**Exercise description**
Below is the data. Give it again, complete and exact.

**Dataset extract**

============

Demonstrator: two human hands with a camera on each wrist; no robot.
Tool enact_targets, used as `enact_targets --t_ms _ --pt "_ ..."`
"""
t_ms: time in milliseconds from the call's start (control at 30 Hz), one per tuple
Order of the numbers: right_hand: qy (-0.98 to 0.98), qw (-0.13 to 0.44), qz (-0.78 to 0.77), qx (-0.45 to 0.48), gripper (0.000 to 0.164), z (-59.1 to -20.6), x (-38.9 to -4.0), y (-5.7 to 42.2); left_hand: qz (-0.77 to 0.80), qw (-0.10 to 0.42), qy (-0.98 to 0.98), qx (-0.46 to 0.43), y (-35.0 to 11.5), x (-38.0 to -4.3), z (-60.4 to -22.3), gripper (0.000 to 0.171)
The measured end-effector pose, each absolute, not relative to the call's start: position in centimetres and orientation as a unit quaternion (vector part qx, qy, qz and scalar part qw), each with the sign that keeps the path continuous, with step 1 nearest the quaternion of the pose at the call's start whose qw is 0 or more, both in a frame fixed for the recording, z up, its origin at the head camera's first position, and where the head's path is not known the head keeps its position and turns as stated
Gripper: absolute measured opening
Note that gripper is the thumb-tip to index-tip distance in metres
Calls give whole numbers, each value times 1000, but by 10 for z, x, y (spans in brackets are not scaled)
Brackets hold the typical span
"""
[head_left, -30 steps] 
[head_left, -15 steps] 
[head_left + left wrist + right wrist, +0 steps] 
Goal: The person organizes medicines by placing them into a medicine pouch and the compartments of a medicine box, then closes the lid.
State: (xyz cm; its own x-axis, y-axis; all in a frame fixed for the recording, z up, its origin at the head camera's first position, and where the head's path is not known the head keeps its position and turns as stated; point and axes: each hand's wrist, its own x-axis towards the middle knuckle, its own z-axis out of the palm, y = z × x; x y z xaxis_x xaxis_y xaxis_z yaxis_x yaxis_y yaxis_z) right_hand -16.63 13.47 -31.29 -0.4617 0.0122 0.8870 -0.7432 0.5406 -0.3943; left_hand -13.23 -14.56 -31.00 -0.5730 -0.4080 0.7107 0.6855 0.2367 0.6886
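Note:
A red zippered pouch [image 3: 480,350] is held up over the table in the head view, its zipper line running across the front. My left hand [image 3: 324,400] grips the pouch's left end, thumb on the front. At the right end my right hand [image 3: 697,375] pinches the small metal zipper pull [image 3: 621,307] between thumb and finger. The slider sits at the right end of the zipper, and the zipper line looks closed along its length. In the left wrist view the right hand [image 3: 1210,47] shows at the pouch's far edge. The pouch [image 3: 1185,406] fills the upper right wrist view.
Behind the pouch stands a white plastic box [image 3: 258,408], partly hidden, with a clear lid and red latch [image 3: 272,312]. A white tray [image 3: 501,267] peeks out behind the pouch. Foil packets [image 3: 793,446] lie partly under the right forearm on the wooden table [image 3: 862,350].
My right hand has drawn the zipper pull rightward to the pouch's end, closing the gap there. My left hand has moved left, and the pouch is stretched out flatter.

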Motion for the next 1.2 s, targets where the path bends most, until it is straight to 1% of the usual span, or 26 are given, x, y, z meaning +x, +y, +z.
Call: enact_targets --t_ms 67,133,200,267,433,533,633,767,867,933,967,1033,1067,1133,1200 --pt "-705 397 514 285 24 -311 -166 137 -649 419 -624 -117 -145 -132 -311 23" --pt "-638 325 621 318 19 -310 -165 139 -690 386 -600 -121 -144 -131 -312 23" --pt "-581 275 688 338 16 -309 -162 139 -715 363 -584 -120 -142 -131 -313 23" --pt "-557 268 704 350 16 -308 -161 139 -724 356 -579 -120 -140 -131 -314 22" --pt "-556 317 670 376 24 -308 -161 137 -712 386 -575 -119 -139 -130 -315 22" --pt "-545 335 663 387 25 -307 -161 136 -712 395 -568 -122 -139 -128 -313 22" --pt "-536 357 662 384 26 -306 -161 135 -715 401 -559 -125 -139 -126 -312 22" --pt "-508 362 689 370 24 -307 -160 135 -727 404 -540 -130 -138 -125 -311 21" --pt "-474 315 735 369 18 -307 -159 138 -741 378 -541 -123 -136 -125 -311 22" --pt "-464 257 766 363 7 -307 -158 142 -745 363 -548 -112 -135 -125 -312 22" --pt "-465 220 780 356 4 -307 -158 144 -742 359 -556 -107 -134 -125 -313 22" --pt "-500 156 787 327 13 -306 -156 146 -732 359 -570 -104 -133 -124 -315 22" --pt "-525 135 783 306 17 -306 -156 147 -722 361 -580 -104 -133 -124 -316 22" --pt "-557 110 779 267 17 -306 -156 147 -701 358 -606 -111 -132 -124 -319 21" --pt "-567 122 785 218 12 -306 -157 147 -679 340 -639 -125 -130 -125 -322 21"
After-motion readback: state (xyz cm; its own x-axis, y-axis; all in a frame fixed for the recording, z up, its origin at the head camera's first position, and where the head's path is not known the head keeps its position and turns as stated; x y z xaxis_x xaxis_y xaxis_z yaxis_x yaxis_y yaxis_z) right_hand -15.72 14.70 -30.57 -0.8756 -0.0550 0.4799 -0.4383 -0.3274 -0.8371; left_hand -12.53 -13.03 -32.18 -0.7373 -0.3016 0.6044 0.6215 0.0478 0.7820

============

**Exercise result**
Demonstrator: two human hands with a camera on each wrist; no robot.
Tool enact_targets, used as `enact_targets --t_ms _ --pt "_ ..."`
"""
t_ms: time in milliseconds from the call's start (control at 30 Hz), one per tuple
Order of the numbers: right_hand: qy (-0.98 to 0.98), qw (-0.13 to 0.44), qz (-0.78 to 0.77), qx (-0.45 to 0.48), gripper (0.000 to 0.164), z (-59.1 to -20.6), x (-38.9 to -4.0), y (-5.7 to 42.2); left_hand: qz (-0.77 to 0.80), qw (-0.10 to 0.42), qy (-0.98 to 0.98), qx (-0.46 to 0.43), y (-35.0 to 11.5), x (-38.0 to -4.3), z (-60.4 to -22.3), gripper (0.000 to 0.171)
The measured end-effector pose, each absolute, not relative to the call's start: position in centimetres and orientation as a unit quaternion (vector part qx, qy, qz and scalar part qw), each with the sign that keeps the path continuous, with step 1 nearest the quaternion of the pose at the call's start whose qw is 0 or more, both in a frame fixed for the recording, z up, its origin at the head camera's first position, and where the head's path is not known the head keeps its position and turns as stated
Gripper: absolute measured opening
Note that gripper is the thumb-tip to index-tip distance in metres
Calls give whole numbers, each value times 1000, but by 10 for z, x, y (spans in brackets are not scaled)
Brackets hold the typical span
"""
[head_left, -30 steps] 
[head_left, -15 steps] 
[head_left + left wrist + right wrist, +0 steps] 
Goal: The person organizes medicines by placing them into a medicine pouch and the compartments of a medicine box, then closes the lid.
State: (xyz cm; its own x-axis, y-axis; all in a frame fixed for the recording, z up, its origin at the head camera's first position, and where the head's path is not known the head keeps its position and turns as stated; point and axes: each hand's wrist, its own x-axis towards the middle knuckle, its own z-axis out of the palm, y = z × x; x y z xaxis_x xaxis_y xaxis_z yaxis_x yaxis_y yaxis_z) right_hand -16.63 13.47 -31.29 -0.4617 0.0122 0.8870 -0.7432 0.5406 -0.3943; left_hand -13.23 -14.56 -31.00 -0.5730 -0.4080 0.7107 0.6855 0.2367 0.6886
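Note:
A red zippered pouch [image 3: 480,350] is held up over the table in the head view, its zipper line running across the front. My left hand [image 3: 324,400] grips the pouch's left end, thumb on the front. At the right end my right hand [image 3: 697,375] pinches the small metal zipper pull [image 3: 621,307] between thumb and finger. The slider sits at the right end of the zipper, and the zipper line looks closed along its length. In the left wrist view the right hand [image 3: 1210,47] shows at the pouch's far edge. The pouch [image 3: 1185,406] fills the upper right wrist view.
Behind the pouch stands a white plastic box [image 3: 258,408], partly hidden, with a clear lid and red latch [image 3: 272,312]. A white tray [image 3: 501,267] peeks out behind the pouch. Foil packets [image 3: 793,446] lie partly under the right forearm on the wooden table [image 3: 862,350].
My right hand has drawn the zipper pull rightward to the pouch's end, closing the gap there. My left hand has moved left, and the pouch is stretched out flatter.
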
Motion for the next 1.2 s, targets where the path bends most, until it is straight to 1% of the usual span, or 26 are given, x, y, z meaning +x, +y, +z.
Call: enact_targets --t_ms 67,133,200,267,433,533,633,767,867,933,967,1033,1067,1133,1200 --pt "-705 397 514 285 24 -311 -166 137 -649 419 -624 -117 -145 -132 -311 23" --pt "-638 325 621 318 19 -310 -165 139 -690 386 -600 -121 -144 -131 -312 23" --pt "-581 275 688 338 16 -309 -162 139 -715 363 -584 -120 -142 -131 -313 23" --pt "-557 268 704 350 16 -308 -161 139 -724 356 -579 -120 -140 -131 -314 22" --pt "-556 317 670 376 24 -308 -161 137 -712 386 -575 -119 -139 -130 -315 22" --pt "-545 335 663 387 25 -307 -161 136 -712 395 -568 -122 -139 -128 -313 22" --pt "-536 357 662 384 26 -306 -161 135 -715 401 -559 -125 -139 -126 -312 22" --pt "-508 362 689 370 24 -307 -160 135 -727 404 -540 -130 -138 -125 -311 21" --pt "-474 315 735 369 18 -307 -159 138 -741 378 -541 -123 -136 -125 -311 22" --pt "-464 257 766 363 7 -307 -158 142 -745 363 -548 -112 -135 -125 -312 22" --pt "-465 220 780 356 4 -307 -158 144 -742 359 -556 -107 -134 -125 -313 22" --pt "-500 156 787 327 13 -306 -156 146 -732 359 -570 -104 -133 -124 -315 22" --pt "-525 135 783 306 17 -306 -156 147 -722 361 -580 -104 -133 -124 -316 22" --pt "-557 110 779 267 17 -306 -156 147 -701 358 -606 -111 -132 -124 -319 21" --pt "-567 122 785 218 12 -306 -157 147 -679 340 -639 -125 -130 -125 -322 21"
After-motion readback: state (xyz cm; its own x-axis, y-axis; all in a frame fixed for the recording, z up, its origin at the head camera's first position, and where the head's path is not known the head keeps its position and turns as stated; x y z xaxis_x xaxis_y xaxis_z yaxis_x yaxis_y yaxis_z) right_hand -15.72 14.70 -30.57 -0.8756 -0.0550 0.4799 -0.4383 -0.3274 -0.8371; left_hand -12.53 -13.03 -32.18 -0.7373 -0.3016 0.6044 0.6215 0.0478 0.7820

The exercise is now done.